Editor's Introduction

Owen Renik, M.D.

Some years ago, Wallerstein (1990) proposed that psychoanalysts occupy a common ground consisting of their shared effort to understand clinical events. This Special Issue of The Psychoanalytic Quarterly addresses Wallerstein's claim and shows that we must both agree and disagree with it. Yes, there is a common ground, inasmuch as psychoanalysts who in their work with patients pursue essentially the same goals can relatively easily understand one another's efforts, even if they operate with very different theoretical orientations. They can fruitfully compare and contrast their assumptions and conclusions, and constructively debate about their preferred methods.

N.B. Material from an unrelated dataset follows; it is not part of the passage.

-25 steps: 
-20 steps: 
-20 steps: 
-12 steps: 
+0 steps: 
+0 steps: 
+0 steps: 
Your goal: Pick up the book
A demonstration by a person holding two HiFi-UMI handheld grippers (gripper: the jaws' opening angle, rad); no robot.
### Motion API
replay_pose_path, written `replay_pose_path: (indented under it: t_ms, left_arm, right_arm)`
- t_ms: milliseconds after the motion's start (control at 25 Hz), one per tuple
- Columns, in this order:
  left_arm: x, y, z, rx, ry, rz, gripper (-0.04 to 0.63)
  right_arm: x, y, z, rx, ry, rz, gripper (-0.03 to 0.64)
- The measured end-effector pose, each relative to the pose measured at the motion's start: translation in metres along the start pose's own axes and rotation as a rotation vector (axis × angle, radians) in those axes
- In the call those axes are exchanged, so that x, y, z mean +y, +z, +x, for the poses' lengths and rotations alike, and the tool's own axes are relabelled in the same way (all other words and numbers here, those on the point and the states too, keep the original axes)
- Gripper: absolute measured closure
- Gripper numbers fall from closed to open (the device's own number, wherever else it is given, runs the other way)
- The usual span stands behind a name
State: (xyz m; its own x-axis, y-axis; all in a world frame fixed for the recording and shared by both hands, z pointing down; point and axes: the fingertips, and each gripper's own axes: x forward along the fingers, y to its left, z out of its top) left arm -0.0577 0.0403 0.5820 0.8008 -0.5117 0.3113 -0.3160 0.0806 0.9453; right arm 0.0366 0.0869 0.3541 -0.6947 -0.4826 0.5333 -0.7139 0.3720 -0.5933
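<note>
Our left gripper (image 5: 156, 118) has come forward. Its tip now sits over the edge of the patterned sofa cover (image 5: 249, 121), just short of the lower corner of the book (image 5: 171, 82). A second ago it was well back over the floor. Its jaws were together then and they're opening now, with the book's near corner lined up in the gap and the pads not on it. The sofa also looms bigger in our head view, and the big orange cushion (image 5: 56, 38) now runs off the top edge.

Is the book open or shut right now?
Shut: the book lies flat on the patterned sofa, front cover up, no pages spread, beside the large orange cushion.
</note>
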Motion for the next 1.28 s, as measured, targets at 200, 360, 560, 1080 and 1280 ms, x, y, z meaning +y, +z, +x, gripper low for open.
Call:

At the same time, no, there is not a common ground, inasmuch as all psychoanalysts do not pursue essentially the same goals in their work with patients. There are decisive differences among psychoanalysts in this regard; and when psychoanalysts pursue different clinical goals, they do not stand on common ground, in any ordinary or useful sense of that term. Many of the most important and long-standing controversies in our field arise and continue unresolved precisely because the antagonists are arguing over the best path to take when they have very different destinations in mind. From each side, intelligent, thoughtful, and conscientious psychoanalysts report shrewd but contrasting observations and inferences; and they disagree about the optimal way to conduct a clinical analysis, because they are working toward entirely different goals. As in the famous rabbi joke, everybody is right. Or, to put it less optimistically, the disputants talk past each other, and can go on doing so indefinitely because they are not discussing the same endeavor.

Perhaps we do not need a consensus concerning the goals of clinical analysis. Our heterogeneity may be, at least for the present, useful to the development of psychoanalytic understanding.